The one and only reason you would want to do this on a production box is if you have an application the bases it's own memory usage on the amount of free memory. I do not know of any *nix programs that do this, but it's possible they're out there. Even if this is the case, you should be employing intelligent memory limiting on the system caches, not flushing them manually or periodically.
The only other common reason to flush the caches is for benchmarking and testing purposes.
If one of the above two do not apply, do not flush your caches.
Update:
In addition to the comments below, let me hammer the performance difference home with a simple test.
dd if=/dev/zero of=/path/to/test.1g bs=1m count=1024
1073741824 bytes transferred in 20.998713 secs (51133697 bytes/sec)
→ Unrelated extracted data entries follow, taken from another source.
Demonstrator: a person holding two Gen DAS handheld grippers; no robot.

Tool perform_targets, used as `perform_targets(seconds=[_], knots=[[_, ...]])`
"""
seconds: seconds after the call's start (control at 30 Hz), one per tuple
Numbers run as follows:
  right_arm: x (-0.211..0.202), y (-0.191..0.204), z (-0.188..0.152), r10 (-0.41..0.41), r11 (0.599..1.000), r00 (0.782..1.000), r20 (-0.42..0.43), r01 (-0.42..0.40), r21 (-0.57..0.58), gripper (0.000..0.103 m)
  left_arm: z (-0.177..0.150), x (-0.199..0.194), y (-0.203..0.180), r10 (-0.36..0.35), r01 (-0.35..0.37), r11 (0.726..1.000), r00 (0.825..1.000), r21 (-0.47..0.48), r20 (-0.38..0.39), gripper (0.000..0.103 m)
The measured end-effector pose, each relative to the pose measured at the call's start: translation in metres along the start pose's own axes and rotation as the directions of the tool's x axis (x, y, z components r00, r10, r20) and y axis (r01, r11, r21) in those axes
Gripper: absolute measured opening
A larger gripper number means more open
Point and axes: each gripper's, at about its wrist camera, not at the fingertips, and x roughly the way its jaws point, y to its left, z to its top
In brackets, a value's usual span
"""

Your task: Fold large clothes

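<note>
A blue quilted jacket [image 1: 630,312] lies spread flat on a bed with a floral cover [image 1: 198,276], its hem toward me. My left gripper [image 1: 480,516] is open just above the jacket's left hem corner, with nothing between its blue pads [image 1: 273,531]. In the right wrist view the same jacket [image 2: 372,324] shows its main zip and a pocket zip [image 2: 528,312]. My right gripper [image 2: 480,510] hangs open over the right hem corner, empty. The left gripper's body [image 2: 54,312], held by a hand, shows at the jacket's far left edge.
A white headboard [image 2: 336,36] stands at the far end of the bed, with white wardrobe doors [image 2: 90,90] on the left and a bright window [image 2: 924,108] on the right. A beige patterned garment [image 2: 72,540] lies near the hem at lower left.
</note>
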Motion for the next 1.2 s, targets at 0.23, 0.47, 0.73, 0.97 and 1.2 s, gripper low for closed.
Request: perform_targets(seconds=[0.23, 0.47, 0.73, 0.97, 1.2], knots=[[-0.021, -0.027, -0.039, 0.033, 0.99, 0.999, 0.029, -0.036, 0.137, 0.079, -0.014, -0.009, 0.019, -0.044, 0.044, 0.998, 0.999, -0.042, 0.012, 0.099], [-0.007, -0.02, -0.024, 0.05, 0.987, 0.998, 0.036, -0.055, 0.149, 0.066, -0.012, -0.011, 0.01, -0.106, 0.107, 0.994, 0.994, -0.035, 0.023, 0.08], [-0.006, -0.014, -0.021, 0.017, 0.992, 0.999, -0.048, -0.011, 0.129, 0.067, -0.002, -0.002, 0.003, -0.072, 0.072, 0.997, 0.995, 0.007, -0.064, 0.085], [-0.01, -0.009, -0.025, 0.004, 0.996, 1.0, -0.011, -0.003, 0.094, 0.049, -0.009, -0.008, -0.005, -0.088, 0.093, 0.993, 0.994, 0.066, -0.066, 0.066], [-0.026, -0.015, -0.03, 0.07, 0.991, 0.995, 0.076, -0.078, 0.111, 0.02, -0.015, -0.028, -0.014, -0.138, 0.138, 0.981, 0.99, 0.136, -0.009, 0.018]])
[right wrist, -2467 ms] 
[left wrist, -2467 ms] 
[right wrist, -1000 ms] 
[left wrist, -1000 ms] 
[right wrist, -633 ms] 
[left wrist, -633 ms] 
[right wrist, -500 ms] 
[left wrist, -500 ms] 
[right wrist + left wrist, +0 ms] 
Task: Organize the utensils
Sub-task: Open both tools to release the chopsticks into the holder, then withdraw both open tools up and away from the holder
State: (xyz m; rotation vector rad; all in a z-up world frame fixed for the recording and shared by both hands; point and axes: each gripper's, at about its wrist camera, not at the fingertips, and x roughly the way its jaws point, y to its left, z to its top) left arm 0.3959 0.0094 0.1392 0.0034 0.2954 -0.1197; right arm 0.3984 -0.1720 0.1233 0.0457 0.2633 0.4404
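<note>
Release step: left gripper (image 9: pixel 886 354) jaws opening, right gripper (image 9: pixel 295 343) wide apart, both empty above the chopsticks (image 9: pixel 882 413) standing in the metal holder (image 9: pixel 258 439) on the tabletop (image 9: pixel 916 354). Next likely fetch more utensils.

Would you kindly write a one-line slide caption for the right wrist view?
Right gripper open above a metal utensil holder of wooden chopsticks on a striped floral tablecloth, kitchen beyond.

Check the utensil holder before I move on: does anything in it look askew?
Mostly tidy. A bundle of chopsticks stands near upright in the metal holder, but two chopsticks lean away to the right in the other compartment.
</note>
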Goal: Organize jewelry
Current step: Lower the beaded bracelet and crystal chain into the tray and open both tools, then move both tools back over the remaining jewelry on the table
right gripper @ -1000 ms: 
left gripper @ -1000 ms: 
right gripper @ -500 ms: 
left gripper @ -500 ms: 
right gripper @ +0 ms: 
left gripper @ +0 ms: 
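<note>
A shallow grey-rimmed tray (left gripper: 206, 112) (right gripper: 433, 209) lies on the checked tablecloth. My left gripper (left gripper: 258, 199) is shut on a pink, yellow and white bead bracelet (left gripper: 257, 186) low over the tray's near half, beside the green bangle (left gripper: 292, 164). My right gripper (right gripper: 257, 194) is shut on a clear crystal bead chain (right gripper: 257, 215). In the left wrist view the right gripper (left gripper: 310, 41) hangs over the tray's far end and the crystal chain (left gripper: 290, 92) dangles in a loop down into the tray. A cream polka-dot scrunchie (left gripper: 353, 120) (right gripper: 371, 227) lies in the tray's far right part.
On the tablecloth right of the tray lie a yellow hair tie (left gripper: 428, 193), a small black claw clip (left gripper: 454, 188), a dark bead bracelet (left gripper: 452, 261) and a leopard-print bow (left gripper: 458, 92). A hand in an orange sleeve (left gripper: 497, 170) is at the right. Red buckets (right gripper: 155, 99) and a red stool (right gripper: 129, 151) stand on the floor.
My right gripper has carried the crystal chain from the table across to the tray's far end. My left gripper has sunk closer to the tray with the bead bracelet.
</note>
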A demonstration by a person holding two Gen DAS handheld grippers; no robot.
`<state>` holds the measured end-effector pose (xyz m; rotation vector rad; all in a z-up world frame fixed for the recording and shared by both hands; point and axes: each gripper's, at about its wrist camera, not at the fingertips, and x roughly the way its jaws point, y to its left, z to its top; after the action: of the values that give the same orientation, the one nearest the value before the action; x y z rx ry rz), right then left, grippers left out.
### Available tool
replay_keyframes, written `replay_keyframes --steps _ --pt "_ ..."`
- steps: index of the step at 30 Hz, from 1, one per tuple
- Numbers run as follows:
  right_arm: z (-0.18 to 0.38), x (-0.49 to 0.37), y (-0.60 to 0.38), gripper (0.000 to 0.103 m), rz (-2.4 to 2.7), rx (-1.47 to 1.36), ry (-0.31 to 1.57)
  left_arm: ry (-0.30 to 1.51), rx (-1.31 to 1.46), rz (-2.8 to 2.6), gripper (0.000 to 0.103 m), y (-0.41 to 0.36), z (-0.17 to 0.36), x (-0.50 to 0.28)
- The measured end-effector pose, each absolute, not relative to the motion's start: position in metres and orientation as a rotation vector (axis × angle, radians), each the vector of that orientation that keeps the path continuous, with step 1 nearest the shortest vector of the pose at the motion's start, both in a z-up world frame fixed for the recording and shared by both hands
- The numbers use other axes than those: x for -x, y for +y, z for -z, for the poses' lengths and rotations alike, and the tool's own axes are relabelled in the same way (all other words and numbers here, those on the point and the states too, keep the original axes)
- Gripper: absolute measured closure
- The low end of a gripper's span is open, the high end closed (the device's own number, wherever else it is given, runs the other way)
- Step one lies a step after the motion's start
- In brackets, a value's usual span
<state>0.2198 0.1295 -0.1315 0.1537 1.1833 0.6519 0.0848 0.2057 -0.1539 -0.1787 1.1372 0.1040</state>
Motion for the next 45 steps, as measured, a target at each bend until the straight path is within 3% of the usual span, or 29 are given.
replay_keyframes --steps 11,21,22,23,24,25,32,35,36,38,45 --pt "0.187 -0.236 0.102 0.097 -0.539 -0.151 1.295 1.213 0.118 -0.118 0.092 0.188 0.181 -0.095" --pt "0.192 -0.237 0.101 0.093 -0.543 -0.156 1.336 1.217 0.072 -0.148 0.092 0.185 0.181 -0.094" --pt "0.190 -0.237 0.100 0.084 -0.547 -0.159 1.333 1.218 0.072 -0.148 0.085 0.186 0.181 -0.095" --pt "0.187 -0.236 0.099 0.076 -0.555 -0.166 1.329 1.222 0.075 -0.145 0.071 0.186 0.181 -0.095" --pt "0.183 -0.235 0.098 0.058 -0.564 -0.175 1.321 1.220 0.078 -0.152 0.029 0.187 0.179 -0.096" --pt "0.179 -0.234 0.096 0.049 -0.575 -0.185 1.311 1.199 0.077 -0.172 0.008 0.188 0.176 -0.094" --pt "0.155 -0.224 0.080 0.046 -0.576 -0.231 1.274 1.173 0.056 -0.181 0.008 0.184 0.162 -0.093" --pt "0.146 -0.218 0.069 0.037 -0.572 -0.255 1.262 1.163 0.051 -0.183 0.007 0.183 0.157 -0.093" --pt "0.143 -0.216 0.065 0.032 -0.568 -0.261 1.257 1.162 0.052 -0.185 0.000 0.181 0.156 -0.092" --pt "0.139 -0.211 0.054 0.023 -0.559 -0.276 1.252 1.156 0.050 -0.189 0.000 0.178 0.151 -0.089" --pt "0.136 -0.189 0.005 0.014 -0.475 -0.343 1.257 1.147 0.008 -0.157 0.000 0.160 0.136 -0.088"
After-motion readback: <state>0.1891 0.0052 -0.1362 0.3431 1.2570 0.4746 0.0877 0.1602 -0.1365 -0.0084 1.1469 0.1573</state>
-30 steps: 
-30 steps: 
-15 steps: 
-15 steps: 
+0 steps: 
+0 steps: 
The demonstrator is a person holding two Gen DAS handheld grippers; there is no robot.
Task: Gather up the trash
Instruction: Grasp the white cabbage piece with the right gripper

dd if=/path/to/test.1g of=/dev/null bs=1m
1073741824 bytes transferred in 4.496601 secs (238789654 bytes/sec)
dd if=/path/to/test.1g of=/dev/null bs=1m
1073741824 bytes transferred in 1.071374 secs (1002210138 bytes/sec)
The first time reading the test file nothing was cached; the second time it was already in the cache, so the read operation completed four times faster. In a typical server 90% of the reads are to 1% of the files/data on disk. If most of that 1% can stay in cached memory, disks reads will generally be 4x faster (on my server at least).